■ **AIM OF THE TASK**
Line by line, transcribe the material shown below exactly.
GIVEN INFORMATION START
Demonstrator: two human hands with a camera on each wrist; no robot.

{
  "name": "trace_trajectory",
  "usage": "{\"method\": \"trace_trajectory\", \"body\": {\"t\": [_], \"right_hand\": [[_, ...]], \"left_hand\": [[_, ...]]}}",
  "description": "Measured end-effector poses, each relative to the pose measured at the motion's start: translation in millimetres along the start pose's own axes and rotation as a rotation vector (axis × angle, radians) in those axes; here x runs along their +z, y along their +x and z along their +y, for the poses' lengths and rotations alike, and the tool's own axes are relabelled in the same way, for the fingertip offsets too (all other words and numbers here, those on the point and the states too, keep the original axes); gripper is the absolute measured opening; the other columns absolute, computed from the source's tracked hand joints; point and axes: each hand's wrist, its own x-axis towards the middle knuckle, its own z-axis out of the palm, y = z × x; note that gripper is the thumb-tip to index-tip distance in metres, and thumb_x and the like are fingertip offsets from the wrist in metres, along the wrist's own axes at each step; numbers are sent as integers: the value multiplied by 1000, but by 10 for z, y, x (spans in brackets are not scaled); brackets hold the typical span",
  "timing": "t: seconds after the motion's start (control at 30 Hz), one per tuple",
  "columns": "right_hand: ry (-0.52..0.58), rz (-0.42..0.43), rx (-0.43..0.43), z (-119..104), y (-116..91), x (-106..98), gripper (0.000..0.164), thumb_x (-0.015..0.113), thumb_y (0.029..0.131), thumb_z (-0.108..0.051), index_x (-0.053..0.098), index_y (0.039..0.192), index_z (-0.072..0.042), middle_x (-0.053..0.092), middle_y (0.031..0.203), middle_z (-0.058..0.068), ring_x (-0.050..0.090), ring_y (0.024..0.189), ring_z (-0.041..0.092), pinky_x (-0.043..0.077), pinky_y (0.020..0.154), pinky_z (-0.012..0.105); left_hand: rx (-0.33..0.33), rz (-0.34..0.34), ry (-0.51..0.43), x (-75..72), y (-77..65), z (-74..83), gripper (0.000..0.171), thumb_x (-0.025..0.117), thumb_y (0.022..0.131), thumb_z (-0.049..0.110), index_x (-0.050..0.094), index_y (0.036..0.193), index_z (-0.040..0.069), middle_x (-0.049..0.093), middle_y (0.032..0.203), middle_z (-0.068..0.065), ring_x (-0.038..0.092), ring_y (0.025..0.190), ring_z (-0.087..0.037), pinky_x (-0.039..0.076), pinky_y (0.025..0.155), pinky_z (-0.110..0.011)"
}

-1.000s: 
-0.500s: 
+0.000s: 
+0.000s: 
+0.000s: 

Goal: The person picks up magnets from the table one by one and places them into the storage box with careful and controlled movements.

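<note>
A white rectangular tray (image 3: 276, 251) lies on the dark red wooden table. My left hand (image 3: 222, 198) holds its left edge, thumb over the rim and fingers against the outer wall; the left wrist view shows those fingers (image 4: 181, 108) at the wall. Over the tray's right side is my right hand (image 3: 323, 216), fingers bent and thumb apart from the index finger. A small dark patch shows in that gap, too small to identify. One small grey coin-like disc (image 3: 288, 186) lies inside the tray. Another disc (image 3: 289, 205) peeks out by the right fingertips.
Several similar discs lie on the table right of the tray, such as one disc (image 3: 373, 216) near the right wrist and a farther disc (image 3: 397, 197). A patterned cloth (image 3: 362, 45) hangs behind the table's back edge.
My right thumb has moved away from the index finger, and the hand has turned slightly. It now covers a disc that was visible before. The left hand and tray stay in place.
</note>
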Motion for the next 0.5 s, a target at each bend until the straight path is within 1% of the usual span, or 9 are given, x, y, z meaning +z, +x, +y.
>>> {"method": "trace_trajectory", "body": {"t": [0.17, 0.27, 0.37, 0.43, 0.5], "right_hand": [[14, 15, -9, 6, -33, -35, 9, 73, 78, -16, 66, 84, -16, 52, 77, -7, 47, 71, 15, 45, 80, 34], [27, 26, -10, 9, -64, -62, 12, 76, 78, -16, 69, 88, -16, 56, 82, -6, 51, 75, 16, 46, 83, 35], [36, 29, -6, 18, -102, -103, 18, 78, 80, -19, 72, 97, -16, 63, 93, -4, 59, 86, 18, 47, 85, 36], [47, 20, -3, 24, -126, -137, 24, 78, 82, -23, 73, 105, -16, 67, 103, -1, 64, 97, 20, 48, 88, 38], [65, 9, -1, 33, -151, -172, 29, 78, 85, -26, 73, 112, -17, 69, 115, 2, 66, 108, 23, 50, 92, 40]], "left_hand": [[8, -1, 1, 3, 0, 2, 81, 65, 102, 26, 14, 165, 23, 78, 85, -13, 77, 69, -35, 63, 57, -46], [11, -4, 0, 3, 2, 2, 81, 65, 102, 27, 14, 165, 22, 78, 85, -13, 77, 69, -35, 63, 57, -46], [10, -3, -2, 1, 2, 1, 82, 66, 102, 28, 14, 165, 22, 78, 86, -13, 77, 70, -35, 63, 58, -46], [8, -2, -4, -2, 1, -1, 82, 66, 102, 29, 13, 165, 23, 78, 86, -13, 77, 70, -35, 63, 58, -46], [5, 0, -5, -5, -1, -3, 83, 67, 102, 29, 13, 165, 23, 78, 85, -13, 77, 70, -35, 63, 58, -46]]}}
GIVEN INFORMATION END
■ **YOUR SOLUTION**
Demonstrator: two human hands with a camera on each wrist; no robot.

{
  "name": "trace_trajectory",
  "usage": "{\"method\": \"trace_trajectory\", \"body\": {\"t\": [_], \"right_hand\": [[_, ...]], \"left_hand\": [[_, ...]]}}",
  "description": "Measured end-effector poses, each relative to the pose measured at the motion's start: translation in millimetres along the start pose's own axes and rotation as a rotation vector (axis × angle, radians) in those axes; here x runs along their +z, y along their +x and z along their +y, for the poses' lengths and rotations alike, and the tool's own axes are relabelled in the same way, for the fingertip offsets too (all other words and numbers here, those on the point and the states too, keep the original axes); gripper is the absolute measured opening; the other columns absolute, computed from the source's tracked hand joints; point and axes: each hand's wrist, its own x-axis towards the middle knuckle, its own z-axis out of the palm, y = z × x; note that gripper is the thumb-tip to index-tip distance in metres, and thumb_x and the like are fingertip offsets from the wrist in metres, along the wrist's own axes at each step; numbers are sent as integers: the value multiplied by 1000, but by 10 for z, y, x (spans in brackets are not scaled); brackets hold the typical span",
  "timing": "t: seconds after the motion's start (control at 30 Hz), one per tuple",
  "columns": "right_hand: ry (-0.52..0.58), rz (-0.42..0.43), rx (-0.43..0.43), z (-119..104), y (-116..91), x (-106..98), gripper (0.000..0.164), thumb_x (-0.015..0.113), thumb_y (0.029..0.131), thumb_z (-0.108..0.051), index_x (-0.053..0.098), index_y (0.039..0.192), index_z (-0.072..0.042), middle_x (-0.053..0.092), middle_y (0.031..0.203), middle_z (-0.058..0.068), ring_x (-0.050..0.090), ring_y (0.024..0.189), ring_z (-0.041..0.092), pinky_x (-0.043..0.077), pinky_y (0.020..0.154), pinky_z (-0.012..0.105); left_hand: rx (-0.33..0.33), rz (-0.34..0.34), ry (-0.51..0.43), x (-75..72), y (-77..65), z (-74..83), gripper (0.000..0.171), thumb_x (-0.025..0.117), thumb_y (0.022..0.131), thumb_z (-0.049..0.110), index_x (-0.050..0.094), index_y (0.036..0.193), index_z (-0.040..0.069), middle_x (-0.049..0.093), middle_y (0.032..0.203), middle_z (-0.068..0.065), ring_x (-0.038..0.092), ring_y (0.025..0.190), ring_z (-0.087..0.037), pinky_x (-0.039..0.076), pinky_y (0.025..0.155), pinky_z (-0.110..0.011)"
}

-1.000s: 
-0.500s: 
+0.000s: 
+0.000s: 
+0.000s: 

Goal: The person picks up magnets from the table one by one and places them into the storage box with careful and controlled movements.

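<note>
A white rectangular tray (image 3: 276, 251) lies on the dark red wooden table. My left hand (image 3: 222, 198) holds its left edge, thumb over the rim and fingers against the outer wall; the left wrist view shows those fingers (image 4: 181, 108) at the wall. Over the tray's right side is my right hand (image 3: 323, 216), fingers bent and thumb apart from the index finger. A small dark patch shows in that gap, too small to identify. One small grey coin-like disc (image 3: 288, 186) lies inside the tray. Another disc (image 3: 289, 205) peeks out by the right fingertips.
Several similar discs lie on the table right of the tray, such as one disc (image 3: 373, 216) near the right wrist and a farther disc (image 3: 397, 197). A patterned cloth (image 3: 362, 45) hangs behind the table's back edge.
My right thumb has moved away from the index finger, and the hand has turned slightly. It now covers a disc that was visible before. The left hand and tray stay in place.
</note>
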Motion for the next 0.5 s, a target at each bend until the straight path is within 1% of the usual span, or 9 are given, x, y, z meaning +z, +x, +y.
>>> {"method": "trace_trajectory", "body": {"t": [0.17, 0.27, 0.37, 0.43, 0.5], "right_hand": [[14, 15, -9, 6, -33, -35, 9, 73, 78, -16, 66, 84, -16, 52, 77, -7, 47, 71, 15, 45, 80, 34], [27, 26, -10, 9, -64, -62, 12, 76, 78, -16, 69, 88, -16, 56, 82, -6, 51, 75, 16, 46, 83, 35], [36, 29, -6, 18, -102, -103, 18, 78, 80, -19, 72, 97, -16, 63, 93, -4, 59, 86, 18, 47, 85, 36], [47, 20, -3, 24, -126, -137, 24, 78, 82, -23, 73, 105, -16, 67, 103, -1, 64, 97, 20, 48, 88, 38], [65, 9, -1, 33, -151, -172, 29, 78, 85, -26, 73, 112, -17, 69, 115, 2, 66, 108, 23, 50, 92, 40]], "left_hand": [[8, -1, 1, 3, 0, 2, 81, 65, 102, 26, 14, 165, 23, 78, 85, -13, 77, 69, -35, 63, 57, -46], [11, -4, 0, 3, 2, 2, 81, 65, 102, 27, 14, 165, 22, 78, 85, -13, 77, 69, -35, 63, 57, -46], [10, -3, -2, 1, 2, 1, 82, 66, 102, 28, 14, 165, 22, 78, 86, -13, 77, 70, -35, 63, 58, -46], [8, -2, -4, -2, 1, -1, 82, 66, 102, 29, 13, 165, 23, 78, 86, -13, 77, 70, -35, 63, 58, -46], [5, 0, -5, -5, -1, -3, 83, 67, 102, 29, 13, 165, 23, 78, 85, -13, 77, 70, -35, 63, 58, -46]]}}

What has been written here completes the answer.